_TRY IT_: Only the lines holding "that" are wanted; find them in the listing and return each one.

_DATA SHOWN_:
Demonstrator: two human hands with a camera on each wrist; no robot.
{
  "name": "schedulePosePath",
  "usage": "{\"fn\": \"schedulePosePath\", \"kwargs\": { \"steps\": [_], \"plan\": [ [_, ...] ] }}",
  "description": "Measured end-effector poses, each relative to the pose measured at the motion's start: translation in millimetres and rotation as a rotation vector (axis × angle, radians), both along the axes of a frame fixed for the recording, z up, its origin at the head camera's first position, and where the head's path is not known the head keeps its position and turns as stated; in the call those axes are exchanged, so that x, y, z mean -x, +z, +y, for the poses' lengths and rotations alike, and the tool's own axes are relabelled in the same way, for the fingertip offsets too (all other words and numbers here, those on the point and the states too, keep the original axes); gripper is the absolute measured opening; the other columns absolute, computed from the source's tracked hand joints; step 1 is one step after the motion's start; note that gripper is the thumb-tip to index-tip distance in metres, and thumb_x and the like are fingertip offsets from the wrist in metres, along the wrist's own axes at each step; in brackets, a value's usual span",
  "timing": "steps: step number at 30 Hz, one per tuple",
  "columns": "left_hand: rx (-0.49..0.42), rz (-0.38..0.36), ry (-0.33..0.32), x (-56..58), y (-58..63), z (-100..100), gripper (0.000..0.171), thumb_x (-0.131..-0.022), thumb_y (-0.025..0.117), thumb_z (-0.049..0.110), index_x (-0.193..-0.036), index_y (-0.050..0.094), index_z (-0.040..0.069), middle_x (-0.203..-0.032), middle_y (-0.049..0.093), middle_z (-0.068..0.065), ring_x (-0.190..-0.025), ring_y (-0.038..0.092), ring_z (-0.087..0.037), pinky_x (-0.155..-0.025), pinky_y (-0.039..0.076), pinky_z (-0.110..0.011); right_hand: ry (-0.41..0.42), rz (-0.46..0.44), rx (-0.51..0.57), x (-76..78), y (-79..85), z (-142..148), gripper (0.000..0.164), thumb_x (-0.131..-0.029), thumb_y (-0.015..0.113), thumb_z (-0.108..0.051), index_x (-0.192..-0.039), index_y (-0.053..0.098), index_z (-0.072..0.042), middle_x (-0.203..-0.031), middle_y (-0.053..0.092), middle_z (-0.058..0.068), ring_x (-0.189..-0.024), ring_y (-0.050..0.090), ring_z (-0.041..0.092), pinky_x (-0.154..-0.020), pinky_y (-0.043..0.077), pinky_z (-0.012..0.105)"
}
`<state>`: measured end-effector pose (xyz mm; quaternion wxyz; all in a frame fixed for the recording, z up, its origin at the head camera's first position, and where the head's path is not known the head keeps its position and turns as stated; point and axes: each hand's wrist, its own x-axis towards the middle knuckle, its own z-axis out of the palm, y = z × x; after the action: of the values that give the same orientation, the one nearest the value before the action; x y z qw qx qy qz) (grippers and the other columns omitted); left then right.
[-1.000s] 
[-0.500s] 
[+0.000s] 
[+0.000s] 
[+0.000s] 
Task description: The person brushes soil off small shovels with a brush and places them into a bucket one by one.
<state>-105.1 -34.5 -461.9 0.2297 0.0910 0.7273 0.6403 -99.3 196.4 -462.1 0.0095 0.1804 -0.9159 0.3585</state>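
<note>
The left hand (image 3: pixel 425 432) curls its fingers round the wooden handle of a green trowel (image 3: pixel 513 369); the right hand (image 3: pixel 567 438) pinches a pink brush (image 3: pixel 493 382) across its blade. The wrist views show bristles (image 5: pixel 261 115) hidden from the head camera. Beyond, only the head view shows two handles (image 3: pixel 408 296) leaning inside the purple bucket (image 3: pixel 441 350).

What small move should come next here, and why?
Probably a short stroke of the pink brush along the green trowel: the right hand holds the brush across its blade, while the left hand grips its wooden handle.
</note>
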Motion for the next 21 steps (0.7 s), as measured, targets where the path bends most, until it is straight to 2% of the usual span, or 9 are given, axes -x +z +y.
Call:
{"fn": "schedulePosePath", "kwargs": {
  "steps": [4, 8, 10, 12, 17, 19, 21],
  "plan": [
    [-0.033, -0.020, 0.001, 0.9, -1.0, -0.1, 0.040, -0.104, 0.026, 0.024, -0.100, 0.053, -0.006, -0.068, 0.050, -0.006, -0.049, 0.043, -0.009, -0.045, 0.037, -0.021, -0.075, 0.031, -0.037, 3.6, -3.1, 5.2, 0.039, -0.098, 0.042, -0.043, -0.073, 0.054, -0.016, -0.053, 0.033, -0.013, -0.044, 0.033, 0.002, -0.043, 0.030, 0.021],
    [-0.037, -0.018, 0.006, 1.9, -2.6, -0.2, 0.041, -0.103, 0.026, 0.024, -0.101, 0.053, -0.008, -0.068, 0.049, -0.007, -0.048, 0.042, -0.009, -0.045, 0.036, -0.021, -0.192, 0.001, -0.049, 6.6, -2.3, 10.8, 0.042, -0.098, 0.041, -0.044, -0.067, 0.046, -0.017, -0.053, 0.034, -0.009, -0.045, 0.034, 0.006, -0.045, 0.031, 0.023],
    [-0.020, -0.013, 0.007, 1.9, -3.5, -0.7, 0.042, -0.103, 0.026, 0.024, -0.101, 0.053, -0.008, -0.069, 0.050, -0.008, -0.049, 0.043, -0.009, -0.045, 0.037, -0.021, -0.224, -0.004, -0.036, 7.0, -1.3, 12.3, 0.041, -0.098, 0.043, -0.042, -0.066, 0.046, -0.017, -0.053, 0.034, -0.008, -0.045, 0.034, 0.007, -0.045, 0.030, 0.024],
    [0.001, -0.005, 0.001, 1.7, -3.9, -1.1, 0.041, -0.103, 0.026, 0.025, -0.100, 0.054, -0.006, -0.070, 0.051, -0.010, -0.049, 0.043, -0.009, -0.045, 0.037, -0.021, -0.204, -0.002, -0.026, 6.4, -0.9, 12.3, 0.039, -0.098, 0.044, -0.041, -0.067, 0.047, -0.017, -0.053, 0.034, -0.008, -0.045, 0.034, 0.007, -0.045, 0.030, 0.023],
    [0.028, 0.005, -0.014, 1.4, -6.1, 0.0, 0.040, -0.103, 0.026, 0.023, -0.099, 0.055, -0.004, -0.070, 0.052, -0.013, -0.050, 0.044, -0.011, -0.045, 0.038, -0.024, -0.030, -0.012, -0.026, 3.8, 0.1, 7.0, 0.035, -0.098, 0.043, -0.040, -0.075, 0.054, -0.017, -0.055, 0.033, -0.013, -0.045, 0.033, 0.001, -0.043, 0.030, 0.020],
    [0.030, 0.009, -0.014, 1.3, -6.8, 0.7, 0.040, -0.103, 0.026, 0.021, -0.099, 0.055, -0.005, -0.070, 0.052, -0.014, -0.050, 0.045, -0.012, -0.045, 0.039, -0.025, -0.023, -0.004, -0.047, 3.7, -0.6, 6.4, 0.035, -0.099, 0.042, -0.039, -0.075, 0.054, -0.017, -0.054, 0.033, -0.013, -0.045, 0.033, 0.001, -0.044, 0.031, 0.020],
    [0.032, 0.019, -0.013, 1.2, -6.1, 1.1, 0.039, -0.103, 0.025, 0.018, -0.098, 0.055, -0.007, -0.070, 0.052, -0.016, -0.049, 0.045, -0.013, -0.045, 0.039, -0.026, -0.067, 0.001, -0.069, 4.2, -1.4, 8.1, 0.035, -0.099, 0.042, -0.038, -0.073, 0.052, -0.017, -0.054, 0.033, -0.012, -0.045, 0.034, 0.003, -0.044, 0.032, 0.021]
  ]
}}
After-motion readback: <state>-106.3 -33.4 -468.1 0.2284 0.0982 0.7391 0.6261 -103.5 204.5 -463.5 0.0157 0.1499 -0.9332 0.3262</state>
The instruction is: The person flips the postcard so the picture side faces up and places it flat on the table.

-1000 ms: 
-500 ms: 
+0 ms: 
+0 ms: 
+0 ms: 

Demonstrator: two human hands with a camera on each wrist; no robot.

_SOLUTION TO THE EXERCISE_:
  "description": "Measured end-effector poses, each relative to the pose measured at the motion's start: translation in millimetres and rotation as a rotation vector (axis × angle, radians), both along the axes of a frame fixed for the recording, z up, its origin at the head camera's first position, and where the head's path is not known the head keeps its position and turns as stated; in the call those axes are exchanged, so that x, y, z mean -x, +z, +y, for the poses' lengths and rotations alike, and the tool's own axes are relabelled in the same way, for the fingertip offsets too (all other words and numbers here, those on the point and the states too, keep the original axes); gripper is the absolute measured opening; the other columns absolute, computed from the source's tracked hand joints; step 1 is one step after the motion's start; note that gripper is the thumb-tip to index-tip distance in metres, and thumb_x and the like are fingertip offsets from the wrist in metres, along the wrist's own axes at each step; in brackets, a value's usual span",
`<state>`: measured end-effector pose (xyz mm; quaternion wxyz; all in a frame fixed for the recording, z up, its origin at the head camera's first position, and where the head's path is not known the head keeps its position and turns as stated; point and axes: each hand's wrist, its own x-axis towards the middle knuckle, its own z-axis out of the palm, y = z × x; after the action: of the values that give the same orientation, the one nearest the value before the action; x y z qw qx qy qz) (grippers and the other columns omitted); left then right.

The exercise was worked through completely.